• **Work task**:
Go through the lines below and copy any that hold the string "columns".

(Recorded data)
• • • • • • •

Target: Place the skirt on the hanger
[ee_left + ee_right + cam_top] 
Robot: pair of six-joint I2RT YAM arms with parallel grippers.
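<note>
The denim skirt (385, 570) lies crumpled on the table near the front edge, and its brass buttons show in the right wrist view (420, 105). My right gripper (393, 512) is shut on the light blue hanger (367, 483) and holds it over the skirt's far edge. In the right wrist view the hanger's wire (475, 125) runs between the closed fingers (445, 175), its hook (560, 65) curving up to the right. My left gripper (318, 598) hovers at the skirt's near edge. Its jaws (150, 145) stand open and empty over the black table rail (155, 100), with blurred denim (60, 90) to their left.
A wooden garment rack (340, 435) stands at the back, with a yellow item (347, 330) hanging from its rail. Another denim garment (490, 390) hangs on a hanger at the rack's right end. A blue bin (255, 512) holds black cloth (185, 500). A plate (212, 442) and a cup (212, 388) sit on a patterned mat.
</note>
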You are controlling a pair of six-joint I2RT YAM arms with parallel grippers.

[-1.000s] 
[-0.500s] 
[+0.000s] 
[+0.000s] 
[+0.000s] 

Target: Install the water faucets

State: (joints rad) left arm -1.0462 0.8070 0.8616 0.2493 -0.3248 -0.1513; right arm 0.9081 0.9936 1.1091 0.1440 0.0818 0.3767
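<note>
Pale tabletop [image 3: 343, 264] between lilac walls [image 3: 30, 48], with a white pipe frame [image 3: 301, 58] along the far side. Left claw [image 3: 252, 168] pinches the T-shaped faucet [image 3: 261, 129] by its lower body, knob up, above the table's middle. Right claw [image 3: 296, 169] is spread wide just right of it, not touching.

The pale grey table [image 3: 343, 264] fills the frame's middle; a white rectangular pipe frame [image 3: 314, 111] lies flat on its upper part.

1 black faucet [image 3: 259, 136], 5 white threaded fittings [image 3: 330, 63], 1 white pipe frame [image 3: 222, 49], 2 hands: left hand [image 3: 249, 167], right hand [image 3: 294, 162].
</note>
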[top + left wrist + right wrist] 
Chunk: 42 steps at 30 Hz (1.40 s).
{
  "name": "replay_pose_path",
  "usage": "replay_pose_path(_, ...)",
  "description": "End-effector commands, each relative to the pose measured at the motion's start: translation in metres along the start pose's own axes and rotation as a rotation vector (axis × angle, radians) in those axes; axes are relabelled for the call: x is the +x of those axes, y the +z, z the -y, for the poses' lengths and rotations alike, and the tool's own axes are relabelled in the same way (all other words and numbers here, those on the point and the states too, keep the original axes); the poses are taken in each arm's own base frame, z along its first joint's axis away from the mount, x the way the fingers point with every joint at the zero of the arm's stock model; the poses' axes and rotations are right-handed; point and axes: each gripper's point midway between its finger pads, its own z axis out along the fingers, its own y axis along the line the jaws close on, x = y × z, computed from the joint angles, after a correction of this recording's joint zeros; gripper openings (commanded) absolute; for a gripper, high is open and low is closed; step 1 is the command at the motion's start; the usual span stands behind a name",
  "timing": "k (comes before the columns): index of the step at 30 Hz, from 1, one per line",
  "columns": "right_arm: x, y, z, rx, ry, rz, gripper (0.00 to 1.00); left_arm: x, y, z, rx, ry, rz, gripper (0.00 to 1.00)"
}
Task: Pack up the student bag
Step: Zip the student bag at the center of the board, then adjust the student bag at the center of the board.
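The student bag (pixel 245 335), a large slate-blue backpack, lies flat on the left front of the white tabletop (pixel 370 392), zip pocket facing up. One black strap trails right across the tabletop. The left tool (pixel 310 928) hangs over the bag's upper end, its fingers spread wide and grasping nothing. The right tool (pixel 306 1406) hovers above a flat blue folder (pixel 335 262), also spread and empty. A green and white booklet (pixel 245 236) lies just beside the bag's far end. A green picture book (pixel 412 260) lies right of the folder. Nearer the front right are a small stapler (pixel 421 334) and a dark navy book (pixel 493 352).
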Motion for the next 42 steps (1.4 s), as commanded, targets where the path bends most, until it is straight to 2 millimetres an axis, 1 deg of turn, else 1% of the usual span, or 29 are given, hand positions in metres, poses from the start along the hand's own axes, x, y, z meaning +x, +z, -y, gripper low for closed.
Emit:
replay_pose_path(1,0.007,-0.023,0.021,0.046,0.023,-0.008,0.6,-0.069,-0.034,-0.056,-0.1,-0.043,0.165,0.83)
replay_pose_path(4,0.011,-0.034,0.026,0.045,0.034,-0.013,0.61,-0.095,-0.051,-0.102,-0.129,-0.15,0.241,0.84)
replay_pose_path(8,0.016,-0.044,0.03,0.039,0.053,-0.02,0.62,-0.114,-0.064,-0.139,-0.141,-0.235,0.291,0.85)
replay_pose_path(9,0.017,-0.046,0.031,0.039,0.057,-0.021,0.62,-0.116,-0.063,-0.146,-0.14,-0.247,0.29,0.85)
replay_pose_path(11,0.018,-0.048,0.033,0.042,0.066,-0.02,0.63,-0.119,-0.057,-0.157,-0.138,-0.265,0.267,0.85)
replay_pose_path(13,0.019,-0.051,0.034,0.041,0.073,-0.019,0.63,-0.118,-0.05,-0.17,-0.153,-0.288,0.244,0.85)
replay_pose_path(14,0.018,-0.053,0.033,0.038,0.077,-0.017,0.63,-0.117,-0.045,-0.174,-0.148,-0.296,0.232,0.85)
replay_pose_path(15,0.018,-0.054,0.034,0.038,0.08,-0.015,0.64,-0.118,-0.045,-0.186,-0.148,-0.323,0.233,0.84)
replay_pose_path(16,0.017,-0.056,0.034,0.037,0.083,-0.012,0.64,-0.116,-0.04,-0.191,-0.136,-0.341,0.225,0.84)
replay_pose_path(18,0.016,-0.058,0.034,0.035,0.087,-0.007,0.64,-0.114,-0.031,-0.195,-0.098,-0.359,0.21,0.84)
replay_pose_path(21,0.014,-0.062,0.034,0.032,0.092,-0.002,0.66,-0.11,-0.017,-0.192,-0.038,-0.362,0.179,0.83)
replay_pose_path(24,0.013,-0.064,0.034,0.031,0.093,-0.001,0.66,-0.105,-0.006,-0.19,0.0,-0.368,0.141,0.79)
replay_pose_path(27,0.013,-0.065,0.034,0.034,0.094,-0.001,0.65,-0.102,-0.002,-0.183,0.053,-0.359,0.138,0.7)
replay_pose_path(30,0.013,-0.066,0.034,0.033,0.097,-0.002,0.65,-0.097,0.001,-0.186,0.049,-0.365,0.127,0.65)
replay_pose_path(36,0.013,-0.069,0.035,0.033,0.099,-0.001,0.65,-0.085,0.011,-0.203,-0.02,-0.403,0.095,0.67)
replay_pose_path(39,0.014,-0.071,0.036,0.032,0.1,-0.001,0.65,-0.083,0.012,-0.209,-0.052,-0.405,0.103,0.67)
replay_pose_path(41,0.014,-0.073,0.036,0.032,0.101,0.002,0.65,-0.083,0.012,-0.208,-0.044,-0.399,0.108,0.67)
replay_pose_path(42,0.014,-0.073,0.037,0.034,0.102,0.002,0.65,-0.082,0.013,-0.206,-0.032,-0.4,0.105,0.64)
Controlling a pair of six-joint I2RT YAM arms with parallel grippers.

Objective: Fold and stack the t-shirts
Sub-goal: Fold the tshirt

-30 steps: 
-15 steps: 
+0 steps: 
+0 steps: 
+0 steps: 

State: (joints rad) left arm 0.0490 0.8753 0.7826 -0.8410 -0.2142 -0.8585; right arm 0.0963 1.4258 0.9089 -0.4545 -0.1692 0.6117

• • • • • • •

• **Solution to this task**:
  "timing": "k (comes before the columns): index of the step at 30 Hz, from 1, one per line",
  "columns": "right_arm: x, y, z, rx, ry, rz, gripper (0.00 to 1.00); left_arm: x, y, z, rx, ry, rz, gripper (0.00 to 1.00)"

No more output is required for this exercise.